CSCI 4141A - MILESTONE 1

Given: September 12, 2006

Due: September 26, 2006 - in class

Purpose of Milestone

The purpose of this milestone is to examine the term-frequency distribution in full text documents, and to become familiar with the data that you will be using for the project.

Zipf Constant

The Zipf constant is not really constant, but is an empirically determined value that is approximate for text databases so that some "rule-of-thumb" modeling can be done. The Zipf value for a particular term is calculated as follows:

calculate the frequency of occurrence of each term
rank the terms in descending order of frequency (ties do not matter)
assign rank 1 to the first term in the list (highest frequency)
assign ranks in ascending order to the rest of the list so that highest rank is lowest frequency
zipf value for each term is rank of term times frequency of occurrence of that term divided by the total number of word occurrences (not number of different terms) in the database
Zipf constant for a database is the average of all the zipf values

Two very good references are:

The Text File - Please do NOT copy the file to your own disk area

The file (description) to be processed is on torch:
/data/fcs/Courses/InfoRetrieval/csci4141/csci4141.txt

Please do the following:

Process only terms in the ‹TITLE› and ‹BODY› fields of each news item.
Convert all alphabetic characters to either upper or lower case so that your result will be case insensitive.
Process the text extracting each term and counting the number of times it occurs. This should result in a file with each record consisting of 2 fields, the term and the number of times it occurs.
Sort the terms file into descending order of occurrence.
Remove all XML tags
Determine the following and hand in the results:
- Statement of Confirmation of Independent Work
- the number of different terms
- the total number of term occurrences
- the number of different terms that occur only once
- what proportion of the total number of word occurrences do the top 20% of the different terms account for
- the top 20 occurring terms, showing the term and the number of times it occurs
- a log-log plot of the rank-frequency distribution
- the Zipf constant for this database (average for all ranks)
- DO NOT hand in the complete list of terms

Please note the following:

From this milestone, you should be able to develop your own stop list of noise words for the rest of the project.

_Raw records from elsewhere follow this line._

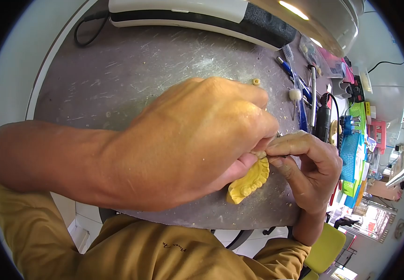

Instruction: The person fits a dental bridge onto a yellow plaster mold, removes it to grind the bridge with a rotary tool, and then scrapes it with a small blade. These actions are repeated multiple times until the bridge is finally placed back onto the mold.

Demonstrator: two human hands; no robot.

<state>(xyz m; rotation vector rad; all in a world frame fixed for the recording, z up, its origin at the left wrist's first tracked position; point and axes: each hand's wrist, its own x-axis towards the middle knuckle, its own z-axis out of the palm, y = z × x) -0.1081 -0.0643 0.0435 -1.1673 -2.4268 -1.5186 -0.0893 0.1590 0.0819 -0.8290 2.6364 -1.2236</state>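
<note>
A yellow dental cast [251,182] with a row of moulded teeth shows beneath my hands, its far part covered by my left hand. My left hand [202,135], back upward and large before the camera, has its fingers curled round and its fingertips against the cast. Between the fingertips of both hands sits a small pale tooth-like piece [260,154], mostly hidden. My right hand [307,165] is closed in a pinch beside it, thumb and index finger together. A thin dark bit shows in that pinch, too small to name.
A white and black device [178,16] lies along the back edge. A lamp head [314,23] hangs at upper right. Pens [286,67], a brush [295,95] and a black handpiece [322,122] lie to the right, near a blue basket [350,156]. A small ring-shaped piece [256,81] rests on the dusty grey table [118,65].
</note>
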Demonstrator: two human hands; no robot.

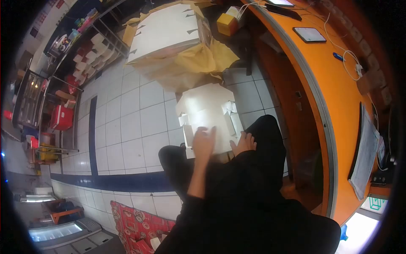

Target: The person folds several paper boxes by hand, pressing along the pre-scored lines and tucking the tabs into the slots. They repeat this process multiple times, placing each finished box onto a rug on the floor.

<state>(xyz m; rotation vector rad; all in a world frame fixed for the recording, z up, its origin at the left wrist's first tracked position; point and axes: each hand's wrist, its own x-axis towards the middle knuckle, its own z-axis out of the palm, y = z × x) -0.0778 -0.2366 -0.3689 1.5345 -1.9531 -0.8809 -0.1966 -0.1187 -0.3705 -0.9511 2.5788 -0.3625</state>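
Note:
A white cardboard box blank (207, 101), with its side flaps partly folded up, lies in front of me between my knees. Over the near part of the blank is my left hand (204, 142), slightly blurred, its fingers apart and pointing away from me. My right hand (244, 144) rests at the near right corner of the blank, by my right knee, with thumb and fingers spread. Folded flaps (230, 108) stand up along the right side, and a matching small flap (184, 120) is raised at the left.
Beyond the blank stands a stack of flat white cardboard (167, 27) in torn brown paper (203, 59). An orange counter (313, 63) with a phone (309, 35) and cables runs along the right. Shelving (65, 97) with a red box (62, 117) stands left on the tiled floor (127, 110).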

Power Hints for Milestone 1

The creation of the ranked list can be created in a one line string of unix commands.
I am not going to give you the command string, but the sequence of unix tools include the following: grep, sort, tr, uniq
These are listed in alphabetical order. Pipe the output from one to the input to the other, etc. Some tools were used more than once.
See the man pages if you are not familiar with these.

Plotting Hints for Milestone 1

Please use gnuplot for plotting the log-log graph. It is available on torch.